The Sanggan River is an alluvial river flowing through a graben basin system of the northern Shanxi Rift Zone, North China. During Pleistocene times, the river reach in the Datong Basin was affected successively by various external variables, such as invasion by basaltic flow, along-valley faulting and climatic change. Therefore, it provides excellent constraints for differentiating tectonically driven and climate-related fluvial incision in the context of tectonic subsidence. Based on equilibrium profile analysis, K–Ar dating of basalts (0.74–0.41 Ma), studies of the river terrace and of stream action history, we present a conceptual model for differentiating fault-driven and climate-related fluvial incision by the river. The results show that fluvial incision induced by tectonic lowering of the base-level due to along-valley movement on the Sanggan River fault is equal to fault displacement.
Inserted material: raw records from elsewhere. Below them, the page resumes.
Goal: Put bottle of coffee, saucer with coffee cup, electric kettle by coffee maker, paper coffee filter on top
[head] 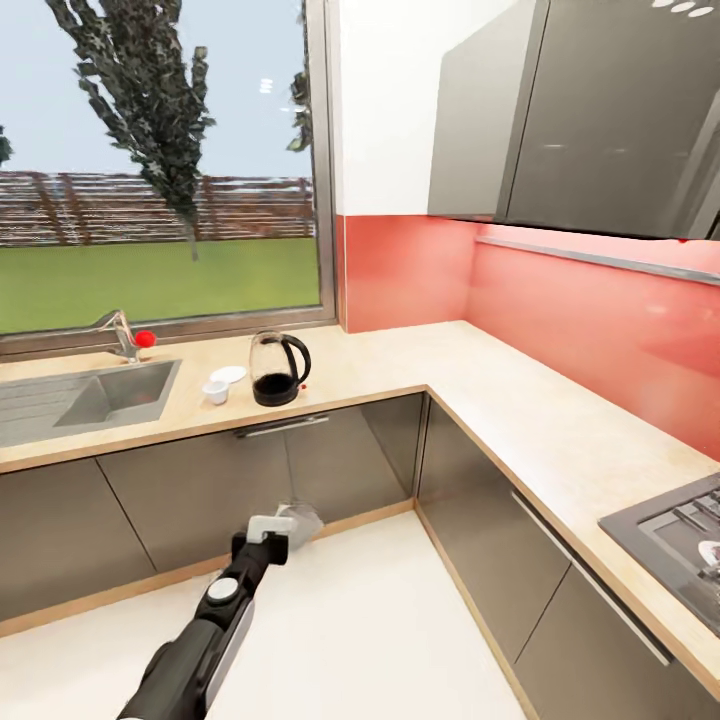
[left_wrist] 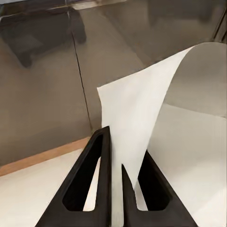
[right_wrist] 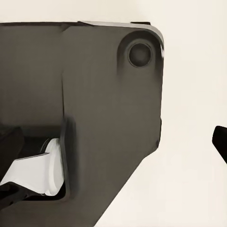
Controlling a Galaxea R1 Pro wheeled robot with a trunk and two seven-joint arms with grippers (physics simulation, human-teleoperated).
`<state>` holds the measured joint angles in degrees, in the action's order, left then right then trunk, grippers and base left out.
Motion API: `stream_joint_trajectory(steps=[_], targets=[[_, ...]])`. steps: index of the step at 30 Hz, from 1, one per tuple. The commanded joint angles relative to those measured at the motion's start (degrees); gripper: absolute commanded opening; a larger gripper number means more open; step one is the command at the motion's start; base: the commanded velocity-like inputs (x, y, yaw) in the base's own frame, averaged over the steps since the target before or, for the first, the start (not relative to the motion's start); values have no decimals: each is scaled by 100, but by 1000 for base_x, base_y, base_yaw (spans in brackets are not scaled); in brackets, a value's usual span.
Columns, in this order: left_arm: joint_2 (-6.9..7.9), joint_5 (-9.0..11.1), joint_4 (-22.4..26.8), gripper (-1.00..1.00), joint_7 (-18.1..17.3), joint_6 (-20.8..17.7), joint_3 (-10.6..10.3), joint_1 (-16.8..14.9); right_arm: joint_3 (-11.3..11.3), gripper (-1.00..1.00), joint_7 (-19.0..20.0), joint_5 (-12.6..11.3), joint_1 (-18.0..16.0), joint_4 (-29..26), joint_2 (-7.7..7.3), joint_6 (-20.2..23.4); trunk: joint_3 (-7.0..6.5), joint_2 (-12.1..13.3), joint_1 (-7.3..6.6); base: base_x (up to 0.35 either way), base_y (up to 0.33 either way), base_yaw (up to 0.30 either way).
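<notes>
My left gripper (head: 277, 531) is shut on a white paper coffee filter (head: 303, 519), held low over the floor in front of the lower cabinets. In the left wrist view the filter (left_wrist: 142, 113) rises as a curved sheet from between the two black fingers (left_wrist: 97, 170), which pinch its lower edge. On the countertop under the window stands a glass electric kettle (head: 278, 368) with a black base and handle. Just left of it are a small white coffee cup (head: 216, 392) and a white saucer (head: 229, 375), the cup beside the saucer. The right wrist view looks at my own dark body panel.
A steel sink (head: 100, 395) with a faucet (head: 122, 335) lies left of the kettle. The L-shaped counter (head: 500, 400) runs right to a stove (head: 680, 530). Grey wall cabinets (head: 580, 110) hang above. Grey lower cabinet doors (head: 300, 470) face the pale floor (head: 380, 620).
</notes>
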<state>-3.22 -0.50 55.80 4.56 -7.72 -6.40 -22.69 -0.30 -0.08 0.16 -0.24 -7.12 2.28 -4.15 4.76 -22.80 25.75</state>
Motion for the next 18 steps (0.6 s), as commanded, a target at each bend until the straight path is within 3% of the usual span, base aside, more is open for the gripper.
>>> stream_joint_trajectory(steps=[1, 5, 9, 12, 15, 18], targets=[[8, -22, -6, -100, 16, -20, -11, 82, -3, 100, -1, 1, -2, -3, 1, -16, 12, -12, 3, -17, 0, 0], [38, -34, -29, -100, 23, 8, -9, 531, -2, 100, -2, 1, -2, -8, -6, -22, 12, -12, 3, -6, 0, 0], [197, -30, -39, -100, 43, -9, 109, 900, -5, 100, -7, 1, -2, -8, -15, -24, 12, -12, 3, -1, 0, 0], [348, -9, -228, -100, 41, -45, 473, 1077, -5, 100, -9, 1, -2, -9, -16, -25, 12, -12, 3, 0, 0, 1], [396, -3, -705, -100, 31, -61, 938, 1139, -5, 100, -13, 1, -2, -9, -17, -25, 12, -12, 3, 0, 0, 81], [417, -9, -1170, -100, 28, -68, 1190, 1149, -5, 100, -17, 1, -2, -9, -17, -22, 14, -12, 3, 0, 0, 201]])
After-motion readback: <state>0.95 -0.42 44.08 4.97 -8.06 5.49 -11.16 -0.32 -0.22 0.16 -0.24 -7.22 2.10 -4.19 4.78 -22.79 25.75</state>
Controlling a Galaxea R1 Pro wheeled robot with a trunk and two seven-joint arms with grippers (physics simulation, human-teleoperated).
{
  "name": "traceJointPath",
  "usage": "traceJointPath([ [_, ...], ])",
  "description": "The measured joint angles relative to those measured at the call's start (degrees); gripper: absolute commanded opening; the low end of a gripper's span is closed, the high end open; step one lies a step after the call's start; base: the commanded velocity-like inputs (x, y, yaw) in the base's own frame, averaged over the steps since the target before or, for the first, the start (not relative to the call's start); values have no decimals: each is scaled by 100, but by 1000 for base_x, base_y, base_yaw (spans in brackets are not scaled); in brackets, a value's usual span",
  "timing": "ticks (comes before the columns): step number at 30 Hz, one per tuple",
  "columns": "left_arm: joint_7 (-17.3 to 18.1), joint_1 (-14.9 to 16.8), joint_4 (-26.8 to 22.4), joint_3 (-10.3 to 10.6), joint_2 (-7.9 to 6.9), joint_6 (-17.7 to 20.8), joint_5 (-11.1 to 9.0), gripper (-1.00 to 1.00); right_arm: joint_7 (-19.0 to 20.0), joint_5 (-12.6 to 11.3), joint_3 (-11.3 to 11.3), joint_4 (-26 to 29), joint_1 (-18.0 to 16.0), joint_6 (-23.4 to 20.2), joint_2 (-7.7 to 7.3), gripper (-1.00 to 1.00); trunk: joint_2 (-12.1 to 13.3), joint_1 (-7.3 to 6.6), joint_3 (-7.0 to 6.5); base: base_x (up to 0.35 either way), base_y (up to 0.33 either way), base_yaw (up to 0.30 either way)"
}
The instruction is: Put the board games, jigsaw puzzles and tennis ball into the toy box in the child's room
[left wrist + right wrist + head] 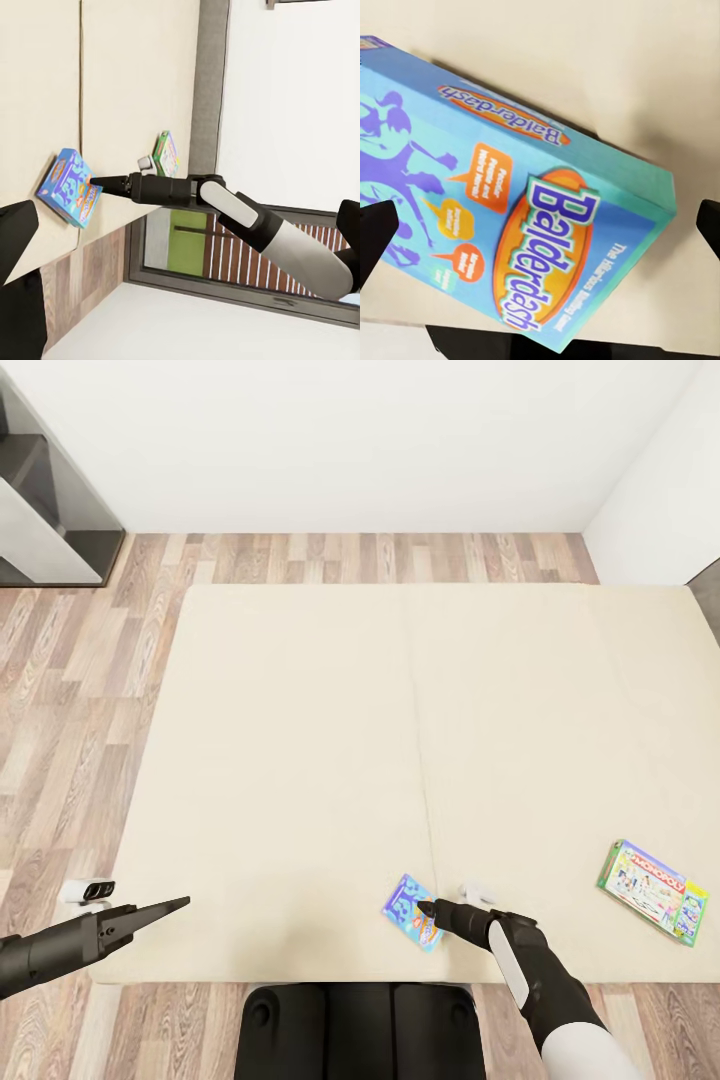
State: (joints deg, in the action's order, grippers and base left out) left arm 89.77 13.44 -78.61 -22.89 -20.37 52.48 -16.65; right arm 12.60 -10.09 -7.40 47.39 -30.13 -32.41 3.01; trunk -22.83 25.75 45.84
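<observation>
Balderdash box (412, 911) lies near bed's (300, 760) front edge.

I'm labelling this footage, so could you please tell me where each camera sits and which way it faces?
Head view: high on the robot, looking down on the bed, both arms and the base.
Left wrist view: beside the bed, looking across at the right gripper by the Balderdash box.
Right wrist view: just above that box, fingertips at the edges.
All three share the box.
</observation>
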Motion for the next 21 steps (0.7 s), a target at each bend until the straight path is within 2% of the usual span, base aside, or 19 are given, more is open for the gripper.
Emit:
traceJointPath([
  [21,0,1,2,9,3,0,0,100,0,4,20,-1,0,10,0,100,0,0,0,0,14,0],
])
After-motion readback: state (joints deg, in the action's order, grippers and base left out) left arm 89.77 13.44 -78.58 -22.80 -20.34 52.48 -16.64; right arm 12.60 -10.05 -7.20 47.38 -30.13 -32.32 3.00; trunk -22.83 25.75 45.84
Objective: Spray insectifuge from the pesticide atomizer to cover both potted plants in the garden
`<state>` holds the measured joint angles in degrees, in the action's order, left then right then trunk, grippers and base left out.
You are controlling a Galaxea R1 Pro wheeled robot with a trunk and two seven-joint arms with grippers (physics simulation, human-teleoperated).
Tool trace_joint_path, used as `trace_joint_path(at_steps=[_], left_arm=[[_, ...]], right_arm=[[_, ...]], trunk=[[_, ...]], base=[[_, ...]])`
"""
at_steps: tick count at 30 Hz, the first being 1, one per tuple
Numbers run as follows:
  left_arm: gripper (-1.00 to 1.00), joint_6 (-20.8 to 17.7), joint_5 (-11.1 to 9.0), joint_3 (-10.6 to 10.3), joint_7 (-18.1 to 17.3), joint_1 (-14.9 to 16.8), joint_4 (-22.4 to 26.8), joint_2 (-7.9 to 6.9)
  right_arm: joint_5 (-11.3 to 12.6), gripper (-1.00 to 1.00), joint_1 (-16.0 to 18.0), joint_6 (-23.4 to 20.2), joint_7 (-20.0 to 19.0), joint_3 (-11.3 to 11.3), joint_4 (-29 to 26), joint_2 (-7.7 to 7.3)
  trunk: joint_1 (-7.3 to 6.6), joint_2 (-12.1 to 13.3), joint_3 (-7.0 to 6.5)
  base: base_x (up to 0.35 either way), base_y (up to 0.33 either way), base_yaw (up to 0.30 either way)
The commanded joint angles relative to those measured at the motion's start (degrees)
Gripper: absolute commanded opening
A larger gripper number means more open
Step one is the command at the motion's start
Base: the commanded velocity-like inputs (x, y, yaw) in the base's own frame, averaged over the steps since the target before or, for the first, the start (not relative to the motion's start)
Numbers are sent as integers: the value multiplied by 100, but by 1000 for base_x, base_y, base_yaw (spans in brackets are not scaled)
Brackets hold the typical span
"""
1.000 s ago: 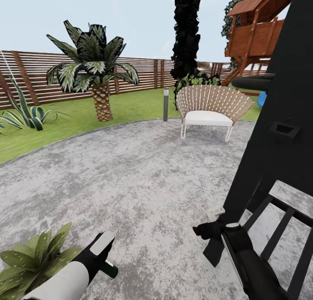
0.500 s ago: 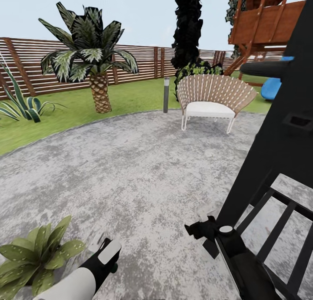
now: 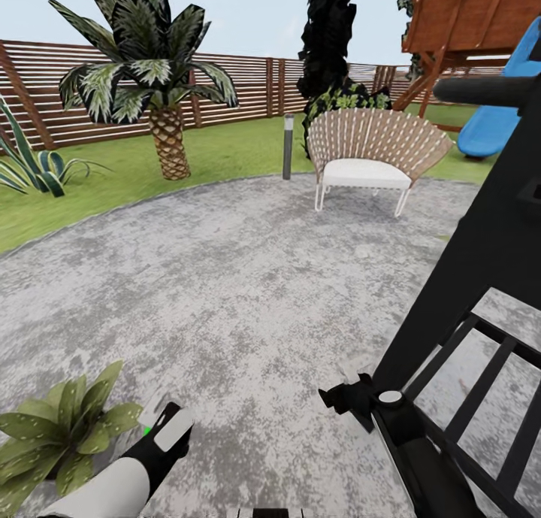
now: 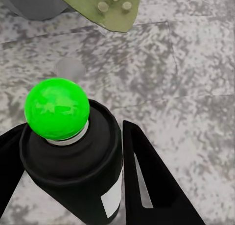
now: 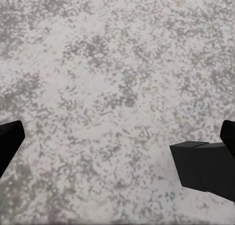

The amount of post-basalt fluvial incision of the reach upstream from the lava dam is 23 to 25 m, of which the fault-driven and climate-related incisions are 15 m and 8 to 10 m, respectively, the former predominating over the latter. The total amount of incision in the lava dam reach is 40 to 47 m, of which the fault-driven and climate-related incisions are 10 m and 30–37 m, respectively; here the latter is predominant over the former. Since 0.41 ± 0.10 Ma, the rate of fluvial incision of the lava dam reach of the river has reached 98–115 m/Ma, which is 1.5–2 times as great as those of the reaches upstream and downstream from the lava dam. The higher rate of fluvial incision can be attributed to high water levels supplied by the onset and maintenance of backwater conditions in the reach upstream from the lava dam, due to the long period of warm and humid climate in this region. Plucking, abrasion and knickpoint migration appear to be the primary erosional processes in the lava dam reach.